In this project, we aim to transform the sequential SVMLight to parallel version using Encore programming language. The report firstly introduces the background of the project such as object-oriented parallel programming language Encore, ATLAS Higgs Boson dataset, and SVMLight library. Then the approach of how to achieve the goal and the implementation will be shown. Ultimately, sequential and parallel versions of SVMLight can be evaluated by different ATLAS Higgs Boson datasets. Afterward we can come up with conclusions about the correctness, data scalability, and performance between two versions.
---------------------------------------------------------------------
SVM-ENCORE Huu-Phuc Vo, 2016
---------------------------------------------------------------------
Thanks to SVMLight's authors for the open source library.
---------------------------------------------------------------------
USAGE:
make [all | help | clean | tidy
svm_light_api | svm_encore | svm_lib | distribute
test_all | test_convert | test_ex1 | test_higgs
svm_light_api builds learning, classfying libraries
svm_encore builds the svm_encore module
svm_lib builds shared object library that can be linked
distribute arranges library and executables to folders
help prints help for using makefile
all (default) builds and distributes libraries and executables
clean removes .o and target files
tidy removes all libraries and executables
test_all tests convert(), train(), and classify()

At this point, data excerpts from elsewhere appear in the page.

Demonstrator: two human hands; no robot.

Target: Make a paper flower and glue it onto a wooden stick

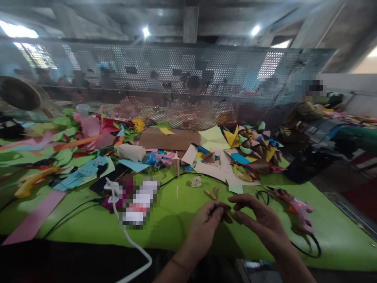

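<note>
My left hand [207, 220] is closed in a pinch above the green table [173, 232]. Its fingertips hold something small and dark that I cannot make out. Close beside it, my right hand [260, 220] has its thumb and index finger apart, near the left fingertips. Just beyond the left hand lie a thin yellowish stick [210, 195] and a small brown curled piece [216, 192]. A pink glue gun [302, 214] with a lit red light rests to the right of my right hand.
Coloured paper pieces [88, 133] heap along the back. Folded paper shapes [253, 141] pile at the right, near yellow-and-red-handled scissors [245, 173]. A yellow-handled tool [35, 182], a white cable [129, 239] and a blurred-out rectangular object [141, 204] lie leftward. A perforated metal screen [165, 74] stands behind.
</note>
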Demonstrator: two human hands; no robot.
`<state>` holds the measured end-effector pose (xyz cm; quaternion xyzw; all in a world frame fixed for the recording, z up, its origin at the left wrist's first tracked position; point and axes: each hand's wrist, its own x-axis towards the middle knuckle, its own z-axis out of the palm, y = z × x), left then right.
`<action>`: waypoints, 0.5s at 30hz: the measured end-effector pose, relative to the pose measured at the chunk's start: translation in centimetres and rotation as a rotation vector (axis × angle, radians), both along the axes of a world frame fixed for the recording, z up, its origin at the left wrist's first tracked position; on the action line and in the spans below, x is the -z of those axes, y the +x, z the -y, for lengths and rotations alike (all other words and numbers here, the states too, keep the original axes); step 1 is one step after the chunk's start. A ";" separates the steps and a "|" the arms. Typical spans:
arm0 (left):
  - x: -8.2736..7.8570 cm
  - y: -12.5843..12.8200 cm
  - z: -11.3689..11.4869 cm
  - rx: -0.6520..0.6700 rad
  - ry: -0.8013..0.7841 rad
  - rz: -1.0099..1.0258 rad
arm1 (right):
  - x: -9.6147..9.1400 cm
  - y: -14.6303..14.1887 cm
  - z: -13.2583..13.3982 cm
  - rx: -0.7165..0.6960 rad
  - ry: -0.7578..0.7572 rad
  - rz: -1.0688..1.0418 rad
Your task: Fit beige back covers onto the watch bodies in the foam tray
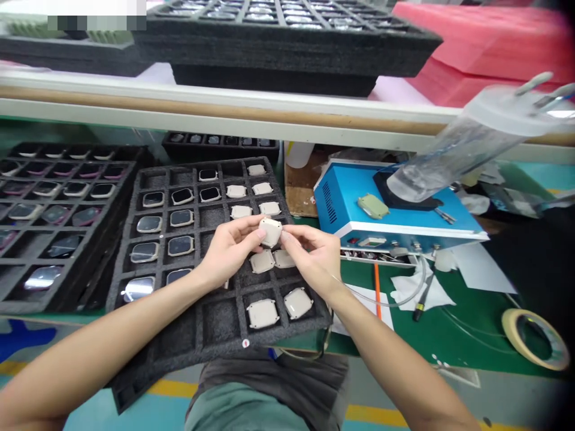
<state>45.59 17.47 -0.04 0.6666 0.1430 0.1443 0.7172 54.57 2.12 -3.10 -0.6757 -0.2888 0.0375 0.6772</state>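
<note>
Between my fingertips I hold a cream smartwatch case [271, 233], raised above a black foam tray [220, 320]. My left hand [231, 245] pinches its left side with thumb and forefinger. On the other side, the fingers of my right hand [314, 251] grip its right edge. Below my hands, more cream watch cases [263, 313] lie back side up in the tray's right columns. Watch cases with dark screens [181, 245] fill several pockets on the left. My hands hide part of the tray's middle.
Another foam tray [67, 233] of watches stands at left. To the right, a blue machine [354, 194] carries a tilted clear cylinder [467, 143] and a green watch case [372, 206]. A pen [422, 299] and tape roll [534, 338] lie on the green bench. A shelf [251, 114] crosses above.
</note>
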 end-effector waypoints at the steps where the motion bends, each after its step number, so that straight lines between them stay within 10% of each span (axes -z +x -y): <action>1: -0.3 0.0 -0.1 0.005 0.007 0.004 | -0.2 -0.1 0.0 -0.010 0.000 -0.009; 15: -4.4 -2.6 -1.1 0.113 0.214 0.035 | -3.7 -1.8 0.9 -0.137 -0.119 0.038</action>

test_convert tests convert() from csv to svml format
test_ex1 runs example-1 2,000 events with 9947 features
test_higgs runs higgs boson higgs test
---------------------------------------------------------------------
USAGE:
svm_encore [convert | learn | classify] [-eh | -lib]
-eh print help
-lib specify dynamic linking library manually
convert [-chunk n] [-ei csv_file] [-eo svml_file]
none convert from csv to svm format
-chunk -1 join from n file into one
-chunk n (n>1) split file into n files
learn [options] -ei in_file -eo model_file
classify [options] -ei in_file -eo out_file -im model_file
[options] using all 28 flags of svmlight
---------------------------------------------------------------------
Please refer to Appendix for more information of [options]
Firstly, the dataset of ATLAS Higgs Boson Machine Learning Challenge 2014 will be used for training and testing the library. The goal of the Higgs training data is to distinguish a signal process which produces Higgs bosons from a background process which does not . Secondly, among several classification and regression approaches, Support Vector Machine (SVM) is one of the representatives since its popularity. With the given training dataset which is marked as belonging to one or two categories, a model will be built by SVM to predict whether a new input belongs to one category or the other. Thirdly, we have been developing an object-oriented parallel programming language called Encore that supports developers to achieve parallelism-by-default using active and passive objects. Active objects are instances of active classes, and can possess their own single logical thread of control with asynchronous method calls. Whereas the passive objects are constructed from passive classes, and do not have a thread of control. In addition, method calls on passive objects will be executed synchronously. Passive objects can be asynchronously passed between active objects as data.
Our approach is to transform an SVM library from sequential version to the parallel one by taking advantage of Encore programming language. SVMLight has been chosen to transform from sequential to parallel library since it is among the top 3 popular SVM libraries that are widely used. In order to construct the parallel SVMLight library in Encore language, both training and testing ATLAS Higgs Boson datasets should be represented as passive objects. At the same time, sequential methods of the SVMLight library can be correspondingly implemented as parallel methods of active objects in Encore. An interface of SVMLight is implemented and packed in a dynamic library in C so that the Encore programming language can load and invoke the functions from the library.
The aim of the project is to make a parallel version of SVMLight using object-oriented parallel programming language Encore. There are three main phases to construct parallel Encore-SVM version, converting, learning and classifying. Among three phases, the parallelism can be applied to classifying and converting phases as all the events in the testing converting datasets are independent. The learning phase, however, is difficult to parallelize since all the events in the training dataset are dependently used to construct the learned model.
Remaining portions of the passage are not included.